There was a point this season when Washington Capitals coach Barry Trotz started to notice the makeup of his bench changing. The Capitals' bench was a very excitable group in the early portion of the season, one that tended to overreact to the natural ebbs and flows of a regular-season hockey game.
In his words, the Capitals' bench was “a little bit emotionally impaired.”
That started to change around January. With Washington playing on a national stage in the Winter Classic, Trotz saw a calm on his bench that hadn’t existed previously. The Capitals beat the Blackhawks on a power-play goal from Troy Brouwer with 12.9 seconds left.
Colleague Scott Burnside called it a potential turning point for the Capitals, and in a lot of ways it was.
The Capitals started beating division rivals consistently. They took the ups and downs of the games as they came, and Trotz saw a team maturing into one that could handle the wild swings of the regular season and not let them throw its confidence out of whack.
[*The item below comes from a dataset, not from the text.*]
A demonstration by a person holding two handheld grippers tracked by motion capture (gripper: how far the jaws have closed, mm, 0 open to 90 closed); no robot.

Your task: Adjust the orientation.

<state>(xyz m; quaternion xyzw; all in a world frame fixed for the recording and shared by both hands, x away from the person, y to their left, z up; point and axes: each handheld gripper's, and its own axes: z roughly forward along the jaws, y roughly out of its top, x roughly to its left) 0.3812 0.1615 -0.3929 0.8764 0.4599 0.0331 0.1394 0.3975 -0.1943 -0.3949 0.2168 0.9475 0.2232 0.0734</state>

That wasn’t always the case in Washington.
“We couldn’t deal with the moment. Now we deal with the moment,” Trotz said following Sunday’s win over the Red Wings. “We understand there’s going to be peaks and valleys in every game; there’s too many good teams in this league. How you deal with those moments are critical to how you’re going to have success.”
It’s a development with the Capitals that is impossible to measure. Just like the feeling that used to surround Washington that something was off. You couldn’t pinpoint it, but you knew it was there.